Comme tous les professeurs, je prends connaissance de ce qui pourrait éventuellement se passer à la rentrée par le biais des différents médias, avant qu’une autre information ne vienne contredire la précédente. J’ai donc appris que l’hommage à se transformait en simple minute de silence à 11 h 00 du matin, lundi 2 novembre 2020, sans réunion préparatoire et sans la moindre uniformisation des discours.

Soucieux de la neutralité que se doit de s’imposer un professeur vis-à-vis de la malléabilité des esprits des jeunes qui lui sont confiés, jamais je n’ai exprimé mes convictions que je publie sur Boulevard Voltaire sous pseudonyme depuis des années. Ayant un enfant en classe de 6e, je dirai ce que je sais, après des années d’observation, de lecture et de réflexion.
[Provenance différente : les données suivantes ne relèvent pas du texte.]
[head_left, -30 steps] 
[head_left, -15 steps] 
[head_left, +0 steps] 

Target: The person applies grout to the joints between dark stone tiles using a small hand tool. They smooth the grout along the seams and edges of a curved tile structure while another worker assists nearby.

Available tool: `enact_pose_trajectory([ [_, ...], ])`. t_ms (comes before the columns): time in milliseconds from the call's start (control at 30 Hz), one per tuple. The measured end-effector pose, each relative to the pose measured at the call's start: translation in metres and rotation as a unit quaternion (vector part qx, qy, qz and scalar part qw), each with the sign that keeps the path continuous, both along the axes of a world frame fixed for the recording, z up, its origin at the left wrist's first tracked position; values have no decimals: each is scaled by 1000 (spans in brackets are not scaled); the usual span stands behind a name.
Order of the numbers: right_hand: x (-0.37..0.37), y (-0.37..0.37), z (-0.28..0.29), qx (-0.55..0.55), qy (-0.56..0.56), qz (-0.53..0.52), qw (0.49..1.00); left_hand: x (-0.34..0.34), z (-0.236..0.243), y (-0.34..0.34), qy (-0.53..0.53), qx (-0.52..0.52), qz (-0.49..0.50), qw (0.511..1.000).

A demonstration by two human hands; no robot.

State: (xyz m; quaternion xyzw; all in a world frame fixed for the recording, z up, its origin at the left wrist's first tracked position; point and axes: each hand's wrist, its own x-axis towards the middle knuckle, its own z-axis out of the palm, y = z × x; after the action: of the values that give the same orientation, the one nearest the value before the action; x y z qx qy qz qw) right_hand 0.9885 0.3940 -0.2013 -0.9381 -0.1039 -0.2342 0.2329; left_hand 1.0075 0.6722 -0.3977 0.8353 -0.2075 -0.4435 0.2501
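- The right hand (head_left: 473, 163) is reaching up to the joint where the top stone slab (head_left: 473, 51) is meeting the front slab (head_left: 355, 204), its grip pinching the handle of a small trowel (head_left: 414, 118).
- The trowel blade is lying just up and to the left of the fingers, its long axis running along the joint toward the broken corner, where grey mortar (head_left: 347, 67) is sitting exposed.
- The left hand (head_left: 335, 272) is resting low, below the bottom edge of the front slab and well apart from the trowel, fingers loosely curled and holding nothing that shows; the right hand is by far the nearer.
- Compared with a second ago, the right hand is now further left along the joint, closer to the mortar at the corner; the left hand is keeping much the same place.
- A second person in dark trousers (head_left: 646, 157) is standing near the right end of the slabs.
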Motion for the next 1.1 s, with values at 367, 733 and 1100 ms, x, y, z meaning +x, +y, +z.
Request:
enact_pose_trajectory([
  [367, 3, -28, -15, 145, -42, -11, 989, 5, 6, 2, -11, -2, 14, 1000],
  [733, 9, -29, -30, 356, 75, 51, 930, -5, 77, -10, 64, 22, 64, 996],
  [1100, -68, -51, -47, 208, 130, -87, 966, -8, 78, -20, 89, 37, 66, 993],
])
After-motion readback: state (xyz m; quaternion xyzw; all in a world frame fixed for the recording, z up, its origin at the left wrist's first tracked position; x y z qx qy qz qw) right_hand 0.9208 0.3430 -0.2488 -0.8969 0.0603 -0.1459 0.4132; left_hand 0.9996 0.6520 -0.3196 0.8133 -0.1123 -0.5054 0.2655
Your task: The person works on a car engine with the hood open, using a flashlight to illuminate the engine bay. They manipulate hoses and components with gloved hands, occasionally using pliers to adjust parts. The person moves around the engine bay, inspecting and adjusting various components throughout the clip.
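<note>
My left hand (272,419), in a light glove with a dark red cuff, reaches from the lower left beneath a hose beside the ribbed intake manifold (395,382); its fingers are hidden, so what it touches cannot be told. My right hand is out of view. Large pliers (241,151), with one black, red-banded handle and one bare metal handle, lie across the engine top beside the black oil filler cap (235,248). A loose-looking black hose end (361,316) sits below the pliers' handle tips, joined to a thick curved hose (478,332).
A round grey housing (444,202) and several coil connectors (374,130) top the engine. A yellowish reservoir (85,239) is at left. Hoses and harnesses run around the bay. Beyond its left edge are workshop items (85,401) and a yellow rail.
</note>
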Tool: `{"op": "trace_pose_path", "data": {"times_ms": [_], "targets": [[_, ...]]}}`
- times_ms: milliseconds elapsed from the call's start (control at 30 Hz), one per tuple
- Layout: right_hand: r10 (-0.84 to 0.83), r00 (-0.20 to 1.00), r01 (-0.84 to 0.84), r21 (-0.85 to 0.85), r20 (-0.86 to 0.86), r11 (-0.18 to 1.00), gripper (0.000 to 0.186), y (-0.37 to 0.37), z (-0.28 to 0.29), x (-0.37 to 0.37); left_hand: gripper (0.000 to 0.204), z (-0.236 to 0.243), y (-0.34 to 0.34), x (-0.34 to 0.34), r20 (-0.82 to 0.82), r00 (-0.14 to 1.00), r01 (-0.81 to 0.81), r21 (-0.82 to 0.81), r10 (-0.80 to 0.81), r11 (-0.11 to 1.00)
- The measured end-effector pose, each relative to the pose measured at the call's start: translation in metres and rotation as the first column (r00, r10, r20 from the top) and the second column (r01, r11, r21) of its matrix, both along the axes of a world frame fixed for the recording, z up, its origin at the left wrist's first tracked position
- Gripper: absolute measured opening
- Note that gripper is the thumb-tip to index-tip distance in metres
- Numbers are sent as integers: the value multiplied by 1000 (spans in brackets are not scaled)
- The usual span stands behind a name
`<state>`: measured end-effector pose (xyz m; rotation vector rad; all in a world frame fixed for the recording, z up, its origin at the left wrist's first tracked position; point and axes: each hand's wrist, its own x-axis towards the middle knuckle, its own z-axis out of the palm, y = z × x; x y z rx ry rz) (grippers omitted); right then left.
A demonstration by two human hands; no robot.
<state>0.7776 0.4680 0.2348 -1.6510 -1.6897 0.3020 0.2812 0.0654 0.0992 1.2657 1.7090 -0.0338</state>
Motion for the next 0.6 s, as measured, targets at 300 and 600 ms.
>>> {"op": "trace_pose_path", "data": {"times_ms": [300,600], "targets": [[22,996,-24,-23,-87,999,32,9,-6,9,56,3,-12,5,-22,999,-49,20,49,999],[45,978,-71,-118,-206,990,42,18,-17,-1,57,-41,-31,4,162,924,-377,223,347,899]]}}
En hommage à Samuel Paty, professeur d’histoire-géographie décapité pour avoir enseigné la liberté d’expression, voici, humblement, ce que je ferai face à mes élèves lundi 2 novembre, à 11 h 00, dans une petite ville de France.

Nous observerons tout d’abord une minute de silence.

Ensuite, je dirai : Vendredi 16 octobre, Samuel Paty, professeur d’histoire-géographie, a été assassiné. Il est la victime d’une barbarie inqualifiable. Je me refuse justement de la qualifier, par éthique. Sachez simplement que ce que l’on croit éternel ne l’est pas. Tout comme une fleur ou notre mère, la France, notre pays, est d’une incroyable fragilité. Pourtant millénaire, elle est attaquée comme elle l’a rarement été par le passé. Mais c’est parce que vous êtes là, que vous y croyez et que, chaque jour, vous apprenez ce que vos professeurs, comme Samuel Paty, vous enseignent que, jamais, elle ne s’éteindra. Oui, chaque jour, en classe, Vercingétorix rejoue la bataille de Gergovie, Clovis se fait baptiser à Reims et la Révolution met fin aux privilèges ; à chaque leçon, Marie Curie redécouvre la radioactivité ; quant à Darwin, il précise l’importance des vers de terre dans leur écosystème ; à chaque séance, Beethoven recompose, avec quelques fausses notes peut-être, la 5e symphonie, ou Monet peint de nouveau, sûrement un peu maladroitement, le pont aux nénuphars, La Fontaine redonne une chance au lièvre face à la tortue et, à chaque sortie, Renaut Lavillenie passe au-dessus des six mètres à la perche et Marie-José Perec redevient championne olympique du 400 mètres. Car le destin de la France est grand, très grand et vous l’incarnez.

Sur ce, je diffuserai la chanson « One », de U2, qui résonna dans la cour de la Sorbonne sous les offices du président de la République.

En espérant, peut-être désespérément, que nos élites comprennent un jour.